TRY IT: Reproduce the listing in full. Keep every character unchanged.

THE DATA:
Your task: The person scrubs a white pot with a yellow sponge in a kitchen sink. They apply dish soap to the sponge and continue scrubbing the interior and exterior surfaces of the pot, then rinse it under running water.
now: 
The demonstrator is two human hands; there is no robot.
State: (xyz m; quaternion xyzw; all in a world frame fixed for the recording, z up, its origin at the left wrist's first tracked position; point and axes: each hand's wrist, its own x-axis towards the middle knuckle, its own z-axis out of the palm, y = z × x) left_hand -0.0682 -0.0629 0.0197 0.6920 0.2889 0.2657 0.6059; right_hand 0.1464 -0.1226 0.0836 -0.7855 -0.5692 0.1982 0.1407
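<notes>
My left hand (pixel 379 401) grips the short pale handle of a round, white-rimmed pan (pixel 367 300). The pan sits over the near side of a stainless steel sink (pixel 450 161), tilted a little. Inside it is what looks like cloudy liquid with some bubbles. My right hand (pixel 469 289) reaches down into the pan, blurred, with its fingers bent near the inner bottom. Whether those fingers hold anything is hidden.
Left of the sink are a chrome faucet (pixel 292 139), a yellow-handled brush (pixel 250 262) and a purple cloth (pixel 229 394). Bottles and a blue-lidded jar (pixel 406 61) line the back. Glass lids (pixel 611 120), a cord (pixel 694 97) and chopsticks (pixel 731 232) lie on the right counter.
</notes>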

OUTPUT FOR THIS EXERCISE:
Your task: The person scrubs a white pot with a yellow sponge in a kitchen sink. They apply dish soap to the sponge and continue scrubbing the interior and exterior surfaces of the pot, then rinse it under running water.
now: 
The demonstrator is two human hands; there is no robot.
State: (xyz m; quaternion xyzw; all in a world frame fixed for the recording, z up, its origin at the left wrist's first tracked position; point and axes: each hand's wrist, its own x-axis towards the middle knuckle, its own z-axis out of the palm, y = z × x) left_hand -0.0682 -0.0629 0.0197 0.6920 0.2889 0.2657 0.6059; right_hand 0.1464 -0.1226 0.0836 -0.7855 -0.5692 0.1982 0.1407
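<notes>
My left hand (pixel 379 401) grips the short pale handle of a round, white-rimmed pan (pixel 367 300). The pan sits over the near side of a stainless steel sink (pixel 450 161), tilted a little. Inside it is what looks like cloudy liquid with some bubbles. My right hand (pixel 469 289) reaches down into the pan, blurred, with its fingers bent near the inner bottom. Whether those fingers hold anything is hidden.
Left of the sink are a chrome faucet (pixel 292 139), a yellow-handled brush (pixel 250 262) and a purple cloth (pixel 229 394). Bottles and a blue-lidded jar (pixel 406 61) line the back. Glass lids (pixel 611 120), a cord (pixel 694 97) and chopsticks (pixel 731 232) lie on the right counter.
</notes>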

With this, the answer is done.